### Assigned task
In the records below, find the line containing "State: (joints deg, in" and repeat it and every line after it exactly, without pictures.

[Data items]
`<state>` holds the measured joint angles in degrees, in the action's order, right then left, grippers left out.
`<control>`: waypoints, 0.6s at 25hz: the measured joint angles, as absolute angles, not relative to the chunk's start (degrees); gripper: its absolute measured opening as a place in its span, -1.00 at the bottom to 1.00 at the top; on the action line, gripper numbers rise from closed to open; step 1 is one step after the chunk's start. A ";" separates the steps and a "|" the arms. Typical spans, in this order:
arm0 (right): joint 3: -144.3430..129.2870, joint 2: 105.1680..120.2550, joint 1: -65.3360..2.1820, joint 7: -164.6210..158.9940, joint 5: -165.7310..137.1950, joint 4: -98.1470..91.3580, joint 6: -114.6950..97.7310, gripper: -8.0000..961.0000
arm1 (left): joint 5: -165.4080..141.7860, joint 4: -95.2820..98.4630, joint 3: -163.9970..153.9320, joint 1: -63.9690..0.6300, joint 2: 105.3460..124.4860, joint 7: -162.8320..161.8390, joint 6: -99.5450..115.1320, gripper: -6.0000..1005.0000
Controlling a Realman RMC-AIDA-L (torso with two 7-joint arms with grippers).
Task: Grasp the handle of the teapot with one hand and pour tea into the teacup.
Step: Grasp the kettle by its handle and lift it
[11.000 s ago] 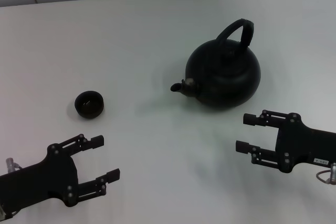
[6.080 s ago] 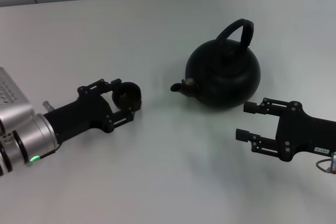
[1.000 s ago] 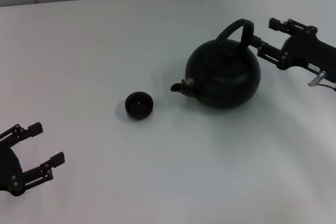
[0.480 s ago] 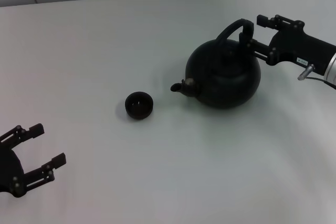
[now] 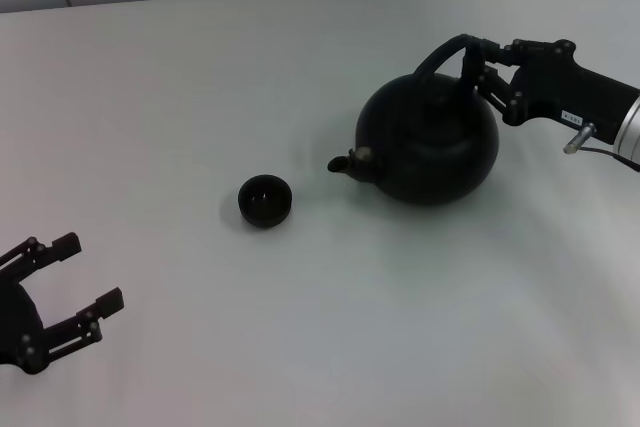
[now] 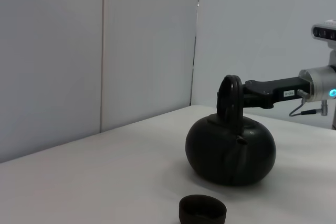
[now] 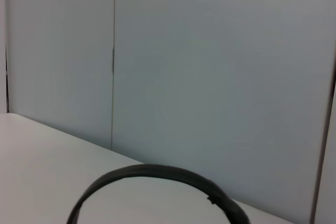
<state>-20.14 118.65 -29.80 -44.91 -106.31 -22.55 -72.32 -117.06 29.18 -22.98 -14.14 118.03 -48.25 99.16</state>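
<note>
From the head camera I have the teapot (image 5: 428, 145) sitting upright on the white table (image 5: 300, 327), right of centre, its stubby spout (image 5: 345, 161) aimed toward the robot's left; the handle (image 5: 455, 57) arches up over the top of the pot, and my right gripper (image 5: 487, 69) has its fingers at the handle's upper right end, one finger on either side of the strap; they look drawn in on it, though I cannot make out the contact itself from above. The left wrist camera shows the same thing side-on: the handle (image 6: 231, 94) stands as an upright loop over the teapot (image 6: 231, 149), and the right gripper (image 6: 237, 94) reaches in level from the far side and meets the loop near its crown; the pot's base rests flat on the table (image 6: 105, 182). The right wrist camera gives me only the curved top of the handle (image 7: 157, 174) just below the lens, with grey wall panels (image 7: 210, 77) behind.

The teacup (image 5: 265, 200) stands on the table to the left of the spout, near it but clearly apart; I see it also in the left wrist view (image 6: 202, 209), in front of the pot.

My left gripper (image 5: 70, 282) sits low at the near left corner of the table, fingers spread apart and holding nothing, well away from cup and pot.
</note>
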 joint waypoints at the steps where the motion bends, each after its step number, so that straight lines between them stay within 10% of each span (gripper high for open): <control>1: -20.14 118.66 -29.82 -44.91 -106.31 -22.55 -72.32 -0.42 | -117.07 29.15 -22.95 -14.16 118.03 -48.25 99.15 0.62; 7: -20.12 118.70 -30.03 -44.91 -106.33 -22.30 -72.32 -0.85 | -117.05 29.09 -22.85 -14.38 118.03 -48.25 99.04 0.62; 15: -19.96 118.74 -30.82 -46.06 -102.87 -22.15 -72.71 -0.85 | -116.97 29.09 -22.85 -14.39 118.03 -48.25 99.23 0.62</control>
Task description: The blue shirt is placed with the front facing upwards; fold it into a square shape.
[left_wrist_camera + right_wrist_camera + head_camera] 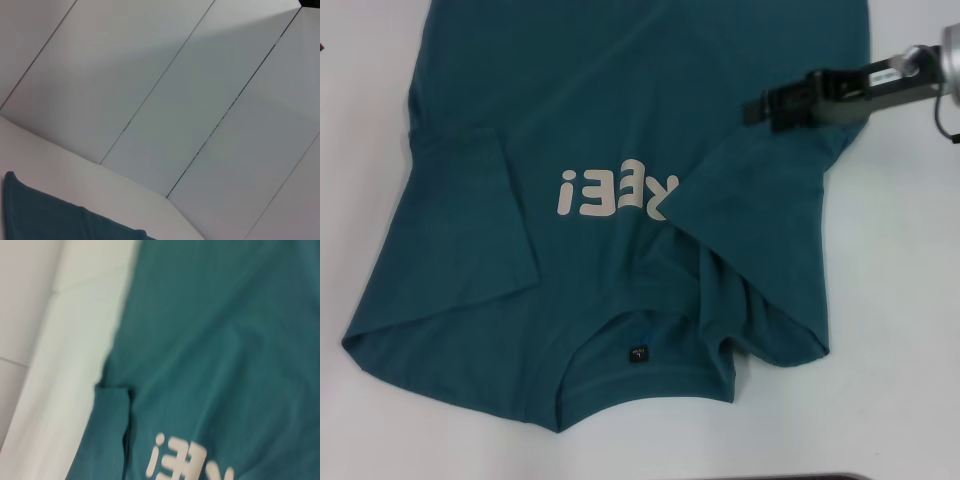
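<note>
The right arm is reaching in from the right edge of the head view, its silver wrist trailing a black hand that is pointing leftward and lying nearly level — whether its fingers are parted cannot be told — while the left arm is showing nowhere.

The blue shirt is lying flat on the white table, front up, collar toward the near edge. Both sleeves are lying folded inward, the right one covering part of the cream letters.
</note>
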Robot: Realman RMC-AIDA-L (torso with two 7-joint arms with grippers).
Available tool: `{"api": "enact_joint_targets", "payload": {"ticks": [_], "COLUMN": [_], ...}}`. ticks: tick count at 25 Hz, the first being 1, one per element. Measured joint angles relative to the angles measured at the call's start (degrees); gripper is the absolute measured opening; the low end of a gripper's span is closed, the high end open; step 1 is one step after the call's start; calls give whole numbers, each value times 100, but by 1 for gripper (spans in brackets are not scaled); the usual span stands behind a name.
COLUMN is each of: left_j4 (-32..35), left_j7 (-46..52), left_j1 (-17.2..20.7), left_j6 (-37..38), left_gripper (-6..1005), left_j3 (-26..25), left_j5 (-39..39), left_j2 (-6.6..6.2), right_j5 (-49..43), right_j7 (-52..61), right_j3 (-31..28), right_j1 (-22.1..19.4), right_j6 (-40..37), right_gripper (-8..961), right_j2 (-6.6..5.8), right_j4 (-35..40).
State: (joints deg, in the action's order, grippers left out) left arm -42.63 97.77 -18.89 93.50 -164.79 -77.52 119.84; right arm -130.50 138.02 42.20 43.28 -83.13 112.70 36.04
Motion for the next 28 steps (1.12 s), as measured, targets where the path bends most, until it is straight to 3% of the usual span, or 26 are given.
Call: {"api": "enact_joint_targets", "payload": {"ticks": [3, 7, 13, 17, 23, 26, 28], "left_j4": [0, 4, 74, 80, 152, 179, 199], "left_j7": [14, 22, 122, 170, 288, 897, 1933], "left_j1": [13, 33, 71, 76, 102, 162, 286], "left_j6": [27, 64, 116, 189, 258, 515, 773], "left_gripper": [886, 886, 886, 886, 886, 886, 886], "left_j3": [-1, 1, 0, 0, 35, 87, 98], "left_j5": [-1, 0, -64, -132, -114, -25, 59], "left_j2": [-9, -13, -14, 1, 6, -90, -255], "right_j5": [523, 1171, 1977, 2234, 2180, 2000, 1954], "right_j7": [-1500, -2805, -3194, -3302, -3629, -3586, -3389], "right_j3": [-247, -405, -657, -969, -1180, -1098, -1096], "right_j1": [-493, -1025, -1550, -1735, -1881, -1891, -1868], "right_j6": [227, 198, -342, -682, -718, -926, -1002], "right_gripper": [497, 604, 792, 942, 944, 943, 943], "right_j2": [89, 118, 52, 100, 208, 192, 162], "right_j4": [161, 168, 112, 137, 182, 262, 275]}}
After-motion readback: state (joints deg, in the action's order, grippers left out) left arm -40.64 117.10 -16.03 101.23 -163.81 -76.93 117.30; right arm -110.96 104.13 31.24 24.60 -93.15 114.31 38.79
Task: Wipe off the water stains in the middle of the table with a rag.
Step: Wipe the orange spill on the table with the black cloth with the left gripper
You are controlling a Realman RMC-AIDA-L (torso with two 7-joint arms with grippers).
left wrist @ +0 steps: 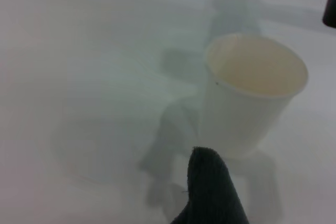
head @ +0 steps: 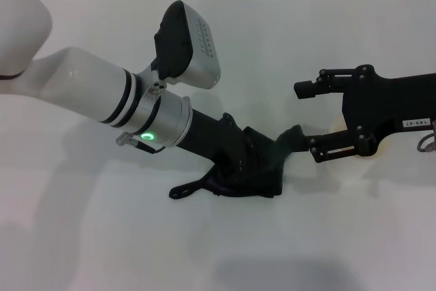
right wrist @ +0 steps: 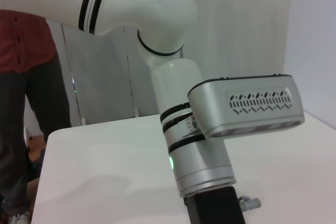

### Solution to the exercise
State: (joints deg, in the action's order, grippers left out) left arm -42.63 97.77 -18.89 93.50 -164.79 -77.52 119.84; right arm -130.50 138.02 42.20 43.28 -83.13 112.70 36.04
Motion for the next 28 steps (1.12 s), as measured, targets where the path bends most, until it is straight to 3% of the usual span, or 26 are given.
Call: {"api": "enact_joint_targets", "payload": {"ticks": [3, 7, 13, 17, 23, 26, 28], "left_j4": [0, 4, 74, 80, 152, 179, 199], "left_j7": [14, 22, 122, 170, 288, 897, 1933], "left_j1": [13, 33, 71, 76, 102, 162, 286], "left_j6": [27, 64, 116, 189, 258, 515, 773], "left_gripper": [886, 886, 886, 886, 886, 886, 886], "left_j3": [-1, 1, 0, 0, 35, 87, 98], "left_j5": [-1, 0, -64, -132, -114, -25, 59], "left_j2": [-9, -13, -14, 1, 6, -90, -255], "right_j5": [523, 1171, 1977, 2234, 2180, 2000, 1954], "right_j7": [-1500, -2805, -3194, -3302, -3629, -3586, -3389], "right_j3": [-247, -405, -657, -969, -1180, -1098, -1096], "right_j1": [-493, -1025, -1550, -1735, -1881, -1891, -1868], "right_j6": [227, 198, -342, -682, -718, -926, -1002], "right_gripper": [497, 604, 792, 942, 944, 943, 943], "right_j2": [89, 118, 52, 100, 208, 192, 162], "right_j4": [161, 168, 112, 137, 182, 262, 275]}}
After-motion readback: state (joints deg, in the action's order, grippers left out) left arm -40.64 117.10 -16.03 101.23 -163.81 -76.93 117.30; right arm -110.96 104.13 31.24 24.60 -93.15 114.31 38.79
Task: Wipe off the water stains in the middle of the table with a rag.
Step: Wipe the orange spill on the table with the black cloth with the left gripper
You are controlling a Realman RMC-AIDA-L (torso with two 7-joint arms with grippers).
left wrist @ +0 steps: 
head @ +0 steps: 
right wrist @ +0 steps: 

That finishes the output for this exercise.